NMR and CD studies show that these competitive-PTMs can have the same
or differential influence on the overall secondary structure. In Tau
derived peptide fragments, it was found that phosphorylation stabilized
PPII conformations while O-GlcNAcylation destabilized the same. In
the absence of substantial structural information, we have performed
a systematic computational study utilizing PDB analysis, QM calculations,
and MD simulations to identify key structural trends upon PTM. Our
analysis of the limited PDB data set revealed conformational shifts
from PPII to α-helical geometry upon serine phosphorylation
and in the opposite direction, from α-helical to PPII geometry
upon threonine phosphorylation. Gas phase QM calculations covering
the complete Ramachandran ϕ/ψ space using model native,
phosphorylated, and O-GlcNAcylated dipeptide systems revealed preferences
toward α-helical conformations.
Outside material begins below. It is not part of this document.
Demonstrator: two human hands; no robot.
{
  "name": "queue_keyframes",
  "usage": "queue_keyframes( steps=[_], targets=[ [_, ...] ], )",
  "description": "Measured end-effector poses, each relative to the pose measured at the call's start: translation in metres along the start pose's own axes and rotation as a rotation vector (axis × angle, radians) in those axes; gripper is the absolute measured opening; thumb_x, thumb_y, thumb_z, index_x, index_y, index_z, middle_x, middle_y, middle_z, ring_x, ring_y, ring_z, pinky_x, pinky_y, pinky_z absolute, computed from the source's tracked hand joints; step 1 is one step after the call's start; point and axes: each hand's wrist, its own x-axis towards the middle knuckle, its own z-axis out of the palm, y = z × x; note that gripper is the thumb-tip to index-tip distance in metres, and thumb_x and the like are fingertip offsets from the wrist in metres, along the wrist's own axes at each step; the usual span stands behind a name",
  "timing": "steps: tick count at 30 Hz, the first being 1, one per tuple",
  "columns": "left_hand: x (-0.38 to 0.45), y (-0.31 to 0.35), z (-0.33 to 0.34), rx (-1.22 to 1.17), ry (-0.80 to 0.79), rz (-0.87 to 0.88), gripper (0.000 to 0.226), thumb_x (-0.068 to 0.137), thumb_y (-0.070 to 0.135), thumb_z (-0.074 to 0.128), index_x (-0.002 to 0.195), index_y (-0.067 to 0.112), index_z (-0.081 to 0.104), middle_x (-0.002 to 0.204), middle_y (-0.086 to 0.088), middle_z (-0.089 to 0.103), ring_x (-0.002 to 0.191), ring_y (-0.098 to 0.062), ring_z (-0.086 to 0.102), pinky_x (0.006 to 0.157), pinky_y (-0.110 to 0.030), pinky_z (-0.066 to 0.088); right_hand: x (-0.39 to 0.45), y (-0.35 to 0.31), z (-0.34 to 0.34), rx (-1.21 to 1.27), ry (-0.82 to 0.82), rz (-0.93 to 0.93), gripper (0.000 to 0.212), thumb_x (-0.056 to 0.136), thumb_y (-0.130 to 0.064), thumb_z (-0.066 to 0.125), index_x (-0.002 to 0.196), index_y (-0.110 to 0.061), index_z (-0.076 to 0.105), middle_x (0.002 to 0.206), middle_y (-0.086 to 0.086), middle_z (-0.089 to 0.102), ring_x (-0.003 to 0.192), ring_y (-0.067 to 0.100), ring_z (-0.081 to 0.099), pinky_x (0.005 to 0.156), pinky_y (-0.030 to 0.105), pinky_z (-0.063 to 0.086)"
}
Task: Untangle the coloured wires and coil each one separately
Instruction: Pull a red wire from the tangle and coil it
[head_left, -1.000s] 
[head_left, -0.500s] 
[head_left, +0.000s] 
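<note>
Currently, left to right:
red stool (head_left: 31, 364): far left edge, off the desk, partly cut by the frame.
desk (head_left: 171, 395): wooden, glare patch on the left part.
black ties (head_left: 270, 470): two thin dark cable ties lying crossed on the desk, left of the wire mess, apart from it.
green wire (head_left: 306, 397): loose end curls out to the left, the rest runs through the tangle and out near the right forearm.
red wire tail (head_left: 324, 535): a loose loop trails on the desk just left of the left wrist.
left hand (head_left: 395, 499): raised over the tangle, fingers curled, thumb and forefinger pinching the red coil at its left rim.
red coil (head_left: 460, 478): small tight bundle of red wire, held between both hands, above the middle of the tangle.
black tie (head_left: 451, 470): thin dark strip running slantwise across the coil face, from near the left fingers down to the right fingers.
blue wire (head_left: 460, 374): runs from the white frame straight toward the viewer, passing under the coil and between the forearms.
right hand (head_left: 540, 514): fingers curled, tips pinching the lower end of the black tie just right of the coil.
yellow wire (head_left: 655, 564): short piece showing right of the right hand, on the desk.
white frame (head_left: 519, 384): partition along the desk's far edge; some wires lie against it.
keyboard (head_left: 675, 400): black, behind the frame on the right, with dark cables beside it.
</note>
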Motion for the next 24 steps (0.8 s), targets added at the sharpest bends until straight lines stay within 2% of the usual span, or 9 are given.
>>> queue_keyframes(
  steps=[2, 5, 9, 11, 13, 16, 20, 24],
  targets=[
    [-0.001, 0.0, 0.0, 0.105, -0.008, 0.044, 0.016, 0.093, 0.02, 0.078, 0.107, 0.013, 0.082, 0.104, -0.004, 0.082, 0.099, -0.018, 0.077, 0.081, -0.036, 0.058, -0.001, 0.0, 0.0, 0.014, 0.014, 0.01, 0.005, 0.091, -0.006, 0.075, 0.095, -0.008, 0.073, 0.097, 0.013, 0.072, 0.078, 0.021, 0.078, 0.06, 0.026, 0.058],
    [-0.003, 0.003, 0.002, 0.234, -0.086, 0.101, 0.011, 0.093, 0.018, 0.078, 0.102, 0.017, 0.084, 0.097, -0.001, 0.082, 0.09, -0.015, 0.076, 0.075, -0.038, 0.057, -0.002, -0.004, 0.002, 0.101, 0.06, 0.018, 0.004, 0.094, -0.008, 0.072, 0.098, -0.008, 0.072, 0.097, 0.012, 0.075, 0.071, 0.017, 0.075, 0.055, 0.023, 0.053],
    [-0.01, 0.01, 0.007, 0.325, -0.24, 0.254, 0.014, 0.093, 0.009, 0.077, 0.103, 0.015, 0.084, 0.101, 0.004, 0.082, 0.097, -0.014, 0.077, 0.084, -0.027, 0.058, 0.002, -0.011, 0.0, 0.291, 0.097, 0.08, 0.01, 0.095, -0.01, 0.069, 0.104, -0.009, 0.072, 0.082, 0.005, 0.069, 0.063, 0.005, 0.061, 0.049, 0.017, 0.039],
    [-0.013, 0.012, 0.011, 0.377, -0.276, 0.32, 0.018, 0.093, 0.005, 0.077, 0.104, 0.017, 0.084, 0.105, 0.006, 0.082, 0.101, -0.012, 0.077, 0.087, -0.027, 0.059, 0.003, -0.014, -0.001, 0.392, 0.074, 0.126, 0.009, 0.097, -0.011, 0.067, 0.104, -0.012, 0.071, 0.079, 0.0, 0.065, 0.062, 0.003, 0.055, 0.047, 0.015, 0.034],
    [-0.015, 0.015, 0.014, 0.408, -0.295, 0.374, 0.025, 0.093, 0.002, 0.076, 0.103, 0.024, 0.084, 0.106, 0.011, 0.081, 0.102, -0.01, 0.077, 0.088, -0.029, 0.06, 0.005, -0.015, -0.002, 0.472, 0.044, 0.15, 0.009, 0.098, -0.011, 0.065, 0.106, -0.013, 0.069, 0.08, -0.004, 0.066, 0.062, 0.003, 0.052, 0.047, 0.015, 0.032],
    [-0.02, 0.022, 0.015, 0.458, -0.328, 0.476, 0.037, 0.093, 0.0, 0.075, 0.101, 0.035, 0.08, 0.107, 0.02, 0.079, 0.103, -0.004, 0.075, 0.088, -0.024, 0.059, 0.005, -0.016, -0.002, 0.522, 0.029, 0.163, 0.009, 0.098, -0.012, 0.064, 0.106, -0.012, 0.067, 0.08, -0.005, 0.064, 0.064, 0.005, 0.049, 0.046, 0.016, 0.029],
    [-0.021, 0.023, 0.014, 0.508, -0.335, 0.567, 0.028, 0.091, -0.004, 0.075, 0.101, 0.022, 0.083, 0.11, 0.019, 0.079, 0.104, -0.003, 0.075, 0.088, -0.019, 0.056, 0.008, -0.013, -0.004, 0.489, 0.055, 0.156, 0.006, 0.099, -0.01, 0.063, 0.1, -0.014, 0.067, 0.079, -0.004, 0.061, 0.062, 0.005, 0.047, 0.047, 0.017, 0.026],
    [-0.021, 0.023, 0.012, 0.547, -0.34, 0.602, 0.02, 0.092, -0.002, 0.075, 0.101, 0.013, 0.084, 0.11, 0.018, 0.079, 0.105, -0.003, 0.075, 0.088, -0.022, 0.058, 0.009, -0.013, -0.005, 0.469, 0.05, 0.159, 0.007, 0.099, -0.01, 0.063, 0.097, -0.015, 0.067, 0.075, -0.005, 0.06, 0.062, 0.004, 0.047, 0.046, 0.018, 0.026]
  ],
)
However, the major structural
transitions were observed in the MD simulations upon the inclusion
of solvation. The model dipeptide simulations revealed a preference
for PPII and α-helical conformations for phosphorylated serine
and threonine, while O-GlcNAcylated dipeptides exhibited a complete
shift toward extended conformations, β-sheet and PPII, disfavoring
the α-helical conformation. For the Baldwin α-helix simulations,
it was found that both phosphorylation and O-GlcNAcylation destabilized
the helix; however, the destabilization was governed by H-bonding
and electrostatic interactions in the former, while the latter was
controlled by hydrophobic collapse and steric interactions. The presence
of lysine in close proximity of phosphate leads to potentially stable
salt bridge interactions, which can influence the structure on the
basis of the relative placement of the lysine with respect to the
PTM site. Similar strong lysine–phosphate contacts were observed
in the model Tau peptides, which steers the conformations toward PPII
geometries, highlighting the direct influence of the PTM on function.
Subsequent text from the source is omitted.